(Source data begins)
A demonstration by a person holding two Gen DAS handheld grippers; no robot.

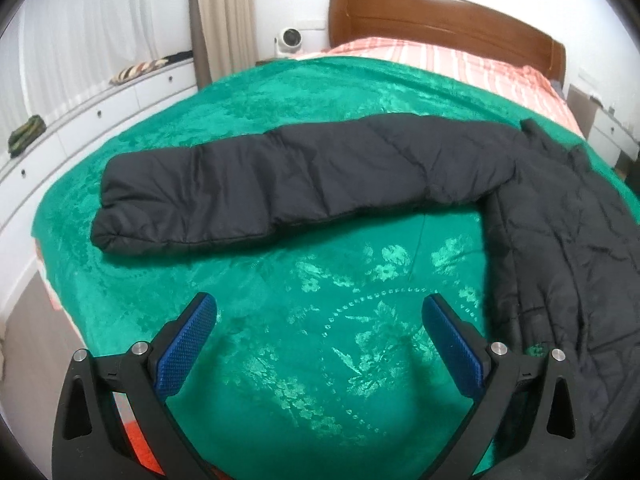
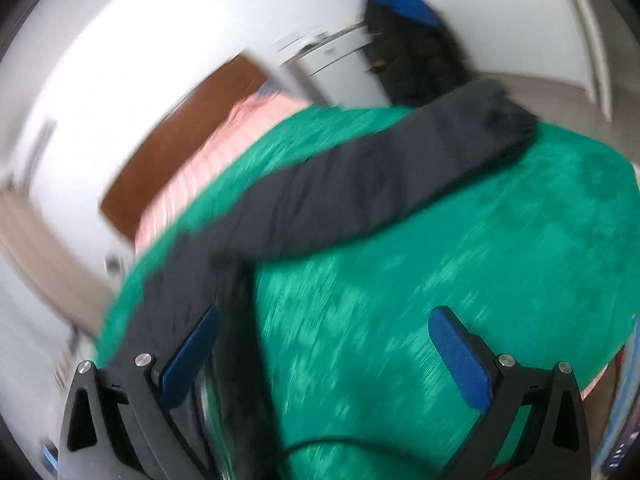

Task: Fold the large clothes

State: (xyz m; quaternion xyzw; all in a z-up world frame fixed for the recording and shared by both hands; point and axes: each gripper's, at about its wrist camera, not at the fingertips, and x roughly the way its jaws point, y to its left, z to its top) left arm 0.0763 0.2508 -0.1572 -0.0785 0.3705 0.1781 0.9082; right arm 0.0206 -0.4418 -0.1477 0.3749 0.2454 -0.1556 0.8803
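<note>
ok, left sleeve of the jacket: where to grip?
Probably the cuff end of the sleeve. It lies flat and straight across the blanket, with the open end free at its far left. The left gripper is open; bring it in from the near left and pinch the cuff's near edge.

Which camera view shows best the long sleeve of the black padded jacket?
The left wrist view: the black padded jacket's sleeve lies sharp and whole across the green plush blanket. The right wrist view shows a sleeve too, but blurred by motion.
</note>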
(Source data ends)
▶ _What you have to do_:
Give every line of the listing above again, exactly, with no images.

▶ _Solution for this problem_:
A demonstration by a person holding two Gen DAS handheld grippers; no robot.


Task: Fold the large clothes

State: (xyz m; quaternion xyzw; all in a z-up world frame fixed for the recording and shared by both hands; point and axes: each gripper's, at about its wrist camera, not at the fingertips, and x roughly the way its jaws point, y to its left, z to its top) left arm 0.0763 0.2508 -0.1572 -0.0785 0.3705 0.1781 0.9082; right arm 0.0206 -0.4418 -0.1477 0.3749 0.2454 -0.1556 0.8803
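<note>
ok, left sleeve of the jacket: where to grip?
Probably the cuff end of the sleeve. It lies flat and straight across the blanket, with the open end free at its far left. The left gripper is open; bring it in from the near left and pinch the cuff's near edge.

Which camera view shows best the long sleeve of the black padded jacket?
The left wrist view: the black padded jacket's sleeve lies sharp and whole across the green plush blanket. The right wrist view shows a sleeve too, but blurred by motion.
</note>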

This output requires no further additions.